### Given information ###
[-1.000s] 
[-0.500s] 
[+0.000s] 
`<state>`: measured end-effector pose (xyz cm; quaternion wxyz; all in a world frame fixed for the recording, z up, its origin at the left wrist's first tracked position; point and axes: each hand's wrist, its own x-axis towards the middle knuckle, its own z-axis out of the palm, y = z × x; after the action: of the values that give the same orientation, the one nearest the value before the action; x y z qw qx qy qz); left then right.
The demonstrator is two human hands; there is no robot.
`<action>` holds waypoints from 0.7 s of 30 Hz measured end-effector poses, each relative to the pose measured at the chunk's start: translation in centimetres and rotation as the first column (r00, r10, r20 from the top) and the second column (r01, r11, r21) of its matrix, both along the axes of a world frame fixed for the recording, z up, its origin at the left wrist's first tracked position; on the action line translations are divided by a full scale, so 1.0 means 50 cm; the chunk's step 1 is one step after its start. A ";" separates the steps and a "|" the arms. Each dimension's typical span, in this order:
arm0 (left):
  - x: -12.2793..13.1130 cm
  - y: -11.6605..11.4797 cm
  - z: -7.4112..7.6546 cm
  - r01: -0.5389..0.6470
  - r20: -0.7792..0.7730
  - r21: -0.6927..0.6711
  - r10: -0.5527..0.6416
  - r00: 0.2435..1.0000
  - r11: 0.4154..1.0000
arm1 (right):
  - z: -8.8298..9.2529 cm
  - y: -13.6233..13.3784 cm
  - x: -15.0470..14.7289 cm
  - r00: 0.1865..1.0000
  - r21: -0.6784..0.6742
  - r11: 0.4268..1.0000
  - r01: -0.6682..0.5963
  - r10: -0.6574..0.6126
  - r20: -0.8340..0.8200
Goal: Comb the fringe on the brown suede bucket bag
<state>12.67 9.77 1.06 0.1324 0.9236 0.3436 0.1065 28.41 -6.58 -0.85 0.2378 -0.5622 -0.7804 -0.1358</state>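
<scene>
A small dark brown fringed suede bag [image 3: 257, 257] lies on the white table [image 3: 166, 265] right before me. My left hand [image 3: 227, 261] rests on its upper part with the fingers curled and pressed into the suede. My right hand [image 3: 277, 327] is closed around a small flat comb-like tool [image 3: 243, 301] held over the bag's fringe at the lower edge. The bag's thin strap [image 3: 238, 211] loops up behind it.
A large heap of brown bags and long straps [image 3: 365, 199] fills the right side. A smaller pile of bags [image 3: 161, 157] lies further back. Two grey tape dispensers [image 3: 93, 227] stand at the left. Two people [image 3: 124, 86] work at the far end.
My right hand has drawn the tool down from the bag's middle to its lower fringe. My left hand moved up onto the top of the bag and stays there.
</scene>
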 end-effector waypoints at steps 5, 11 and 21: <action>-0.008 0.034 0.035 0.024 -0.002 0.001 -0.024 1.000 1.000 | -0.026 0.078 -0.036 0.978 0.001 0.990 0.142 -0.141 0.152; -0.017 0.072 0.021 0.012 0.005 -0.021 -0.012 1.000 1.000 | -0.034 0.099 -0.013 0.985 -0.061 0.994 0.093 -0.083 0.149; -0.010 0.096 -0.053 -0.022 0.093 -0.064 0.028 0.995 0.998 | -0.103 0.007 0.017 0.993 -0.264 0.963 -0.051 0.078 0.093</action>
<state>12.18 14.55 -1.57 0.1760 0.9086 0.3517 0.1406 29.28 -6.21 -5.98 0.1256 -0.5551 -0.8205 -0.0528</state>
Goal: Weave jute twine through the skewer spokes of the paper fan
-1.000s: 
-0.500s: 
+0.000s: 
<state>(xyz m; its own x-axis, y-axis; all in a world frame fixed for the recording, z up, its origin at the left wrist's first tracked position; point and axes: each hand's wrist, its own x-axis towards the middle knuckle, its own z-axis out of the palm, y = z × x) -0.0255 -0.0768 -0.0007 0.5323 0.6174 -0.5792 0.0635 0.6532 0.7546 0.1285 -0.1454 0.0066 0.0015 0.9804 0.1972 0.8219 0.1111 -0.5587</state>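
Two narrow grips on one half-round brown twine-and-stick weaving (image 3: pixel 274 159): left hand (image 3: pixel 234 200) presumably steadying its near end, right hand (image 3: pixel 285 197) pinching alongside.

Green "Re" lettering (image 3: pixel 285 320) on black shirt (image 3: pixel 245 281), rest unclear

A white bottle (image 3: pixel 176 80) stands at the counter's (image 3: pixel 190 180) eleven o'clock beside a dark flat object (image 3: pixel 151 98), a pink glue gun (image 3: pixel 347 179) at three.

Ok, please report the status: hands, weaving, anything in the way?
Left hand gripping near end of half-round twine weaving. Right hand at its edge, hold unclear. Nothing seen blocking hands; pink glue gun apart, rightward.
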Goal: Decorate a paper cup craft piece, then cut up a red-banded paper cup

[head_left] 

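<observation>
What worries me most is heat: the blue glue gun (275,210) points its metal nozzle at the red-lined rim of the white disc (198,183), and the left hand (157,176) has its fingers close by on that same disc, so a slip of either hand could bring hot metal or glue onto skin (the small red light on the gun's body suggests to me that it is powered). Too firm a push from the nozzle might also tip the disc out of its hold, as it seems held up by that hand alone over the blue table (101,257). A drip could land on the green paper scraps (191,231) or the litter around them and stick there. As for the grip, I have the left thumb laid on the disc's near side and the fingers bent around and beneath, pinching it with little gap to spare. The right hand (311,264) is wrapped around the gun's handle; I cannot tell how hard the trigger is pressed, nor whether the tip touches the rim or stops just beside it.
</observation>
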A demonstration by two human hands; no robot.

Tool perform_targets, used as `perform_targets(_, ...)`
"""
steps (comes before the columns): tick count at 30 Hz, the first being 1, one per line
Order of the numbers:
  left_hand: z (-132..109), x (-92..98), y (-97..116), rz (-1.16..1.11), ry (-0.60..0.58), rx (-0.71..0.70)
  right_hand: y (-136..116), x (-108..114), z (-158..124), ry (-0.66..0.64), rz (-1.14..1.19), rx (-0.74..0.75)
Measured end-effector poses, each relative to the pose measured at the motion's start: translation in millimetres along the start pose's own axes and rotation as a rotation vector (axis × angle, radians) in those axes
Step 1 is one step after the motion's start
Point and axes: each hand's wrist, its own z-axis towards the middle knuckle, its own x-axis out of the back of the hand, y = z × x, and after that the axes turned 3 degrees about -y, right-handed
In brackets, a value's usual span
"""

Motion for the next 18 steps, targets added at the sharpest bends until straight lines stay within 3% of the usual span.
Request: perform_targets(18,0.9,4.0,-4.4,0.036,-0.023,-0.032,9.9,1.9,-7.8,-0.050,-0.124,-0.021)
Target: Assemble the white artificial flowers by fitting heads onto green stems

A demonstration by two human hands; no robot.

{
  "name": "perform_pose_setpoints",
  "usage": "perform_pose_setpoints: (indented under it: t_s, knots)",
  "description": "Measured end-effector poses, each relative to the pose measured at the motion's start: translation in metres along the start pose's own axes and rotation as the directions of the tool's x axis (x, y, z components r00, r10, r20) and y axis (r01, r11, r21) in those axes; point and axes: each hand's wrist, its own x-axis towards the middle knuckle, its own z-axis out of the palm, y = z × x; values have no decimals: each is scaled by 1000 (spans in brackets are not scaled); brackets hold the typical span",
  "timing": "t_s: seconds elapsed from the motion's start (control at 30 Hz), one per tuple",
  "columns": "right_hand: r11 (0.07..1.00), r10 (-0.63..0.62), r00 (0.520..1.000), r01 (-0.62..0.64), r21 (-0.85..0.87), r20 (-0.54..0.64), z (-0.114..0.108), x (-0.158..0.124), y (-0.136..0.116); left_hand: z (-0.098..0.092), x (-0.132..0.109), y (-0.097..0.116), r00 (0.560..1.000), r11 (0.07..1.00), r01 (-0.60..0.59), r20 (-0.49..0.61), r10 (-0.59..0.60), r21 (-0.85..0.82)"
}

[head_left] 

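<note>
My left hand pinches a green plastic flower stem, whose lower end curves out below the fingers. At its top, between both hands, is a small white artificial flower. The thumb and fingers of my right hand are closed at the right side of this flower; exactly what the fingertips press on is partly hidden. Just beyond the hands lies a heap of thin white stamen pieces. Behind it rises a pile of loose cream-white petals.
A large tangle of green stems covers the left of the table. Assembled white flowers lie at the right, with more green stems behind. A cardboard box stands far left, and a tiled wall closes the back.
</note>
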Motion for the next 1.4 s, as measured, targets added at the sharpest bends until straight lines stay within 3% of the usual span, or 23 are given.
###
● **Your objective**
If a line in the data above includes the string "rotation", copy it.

● **Exercise result**
`<action>` holds waypoints from 0.7 s of 30 Hz measured end-effector poses, each relative to the pose measured at the chunk's start: translation in centimetres and rotation as the first column (r00, r10, r20 from the top) and the second column (r01, r11, r21) of its matrix, both along the axes of a world frame fixed for the recording, z up, its origin at the left wrist's first tracked position; on the action line translations are divided by a full scale, so 1.0 means 50 cm; the chunk's step 1 is one step after its start. A ";" separates the steps and a "|" the arms. Each dimension's typical span, in this order:
Measured end-effector poses, each relative to the pose measured at the motion's start: translation in millimetres along the start pose's own axes and rotation as a rotation vector (axis × angle, radians) in those axes
  "description": "Measured end-effector poses, each relative to the pose measured at the motion's start: translation in metres along the start pose's own axes and rotation as the directions of the tool's x axis (x, y, z components r00, r10, r20) and y axis (r01, r11, r21) in those axes; point and axes: each hand's wrist, its own x-axis towards the middle knuckle, its own z-axis out of the palm, y = z × x; values have no decimals: each is scaled by 1000 (spans in brackets are not scaled); brackets hold the typical span",

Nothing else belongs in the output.